Problem to work on. The expected answer holds every line from the first line of the data below through the line containing "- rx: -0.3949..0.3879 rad", exactly as written, and no other line.

Data provided.
----------

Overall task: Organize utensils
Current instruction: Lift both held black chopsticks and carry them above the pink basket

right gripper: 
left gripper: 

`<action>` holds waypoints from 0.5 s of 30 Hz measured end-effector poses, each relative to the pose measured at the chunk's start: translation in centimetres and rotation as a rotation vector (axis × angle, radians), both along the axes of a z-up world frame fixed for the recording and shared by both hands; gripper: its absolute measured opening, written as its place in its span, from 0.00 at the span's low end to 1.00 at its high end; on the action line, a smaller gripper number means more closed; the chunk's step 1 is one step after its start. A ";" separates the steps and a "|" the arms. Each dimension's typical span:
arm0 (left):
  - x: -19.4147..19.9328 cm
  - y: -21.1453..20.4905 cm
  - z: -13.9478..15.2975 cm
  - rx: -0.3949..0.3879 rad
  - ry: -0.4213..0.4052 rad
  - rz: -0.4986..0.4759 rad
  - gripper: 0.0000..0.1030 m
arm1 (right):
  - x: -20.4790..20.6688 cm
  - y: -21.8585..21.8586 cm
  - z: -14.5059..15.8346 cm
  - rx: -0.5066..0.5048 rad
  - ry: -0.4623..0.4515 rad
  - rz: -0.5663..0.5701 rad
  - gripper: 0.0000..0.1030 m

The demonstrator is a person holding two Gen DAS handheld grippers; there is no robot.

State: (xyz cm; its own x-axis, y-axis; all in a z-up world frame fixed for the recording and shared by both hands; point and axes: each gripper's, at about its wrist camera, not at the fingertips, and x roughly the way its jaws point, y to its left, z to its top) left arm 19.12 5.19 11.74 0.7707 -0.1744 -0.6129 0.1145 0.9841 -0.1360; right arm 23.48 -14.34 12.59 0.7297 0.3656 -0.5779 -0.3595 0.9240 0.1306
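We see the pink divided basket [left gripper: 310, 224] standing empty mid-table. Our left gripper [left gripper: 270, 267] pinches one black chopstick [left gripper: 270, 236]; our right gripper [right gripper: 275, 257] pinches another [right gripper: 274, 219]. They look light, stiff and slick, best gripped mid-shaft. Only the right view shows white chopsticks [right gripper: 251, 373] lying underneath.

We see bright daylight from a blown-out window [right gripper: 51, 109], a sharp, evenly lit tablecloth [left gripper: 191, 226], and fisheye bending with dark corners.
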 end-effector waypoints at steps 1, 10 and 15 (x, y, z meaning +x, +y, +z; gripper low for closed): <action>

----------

Task response.
Overall task: Organize utensils
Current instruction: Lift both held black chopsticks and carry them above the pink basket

right gripper: 
left gripper: 

`<action>` holds waypoints from 0.5 s of 30 Hz measured end-effector poses, each relative to the pose measured at the chunk's start: translation in centimetres and rotation as a rotation vector (axis × angle, radians), both along the axes of a z-up world frame fixed for the recording and shared by both hands; gripper: its absolute measured opening, written as its place in its span, from 0.00 at the span's low end to 1.00 at its high end; on the action line, a smaller gripper number means more closed; the chunk's step 1 is one step after its start. A ";" separates the steps and a "|" the arms. Each dimension's typical span:
arm0 (left):
  - x: -19.4147..19.9328 cm
  - y: -21.1453..20.4905 cm
  - z: -13.9478..15.2975 cm
  - rx: -0.3949..0.3879 rad

The exercise was answered completely.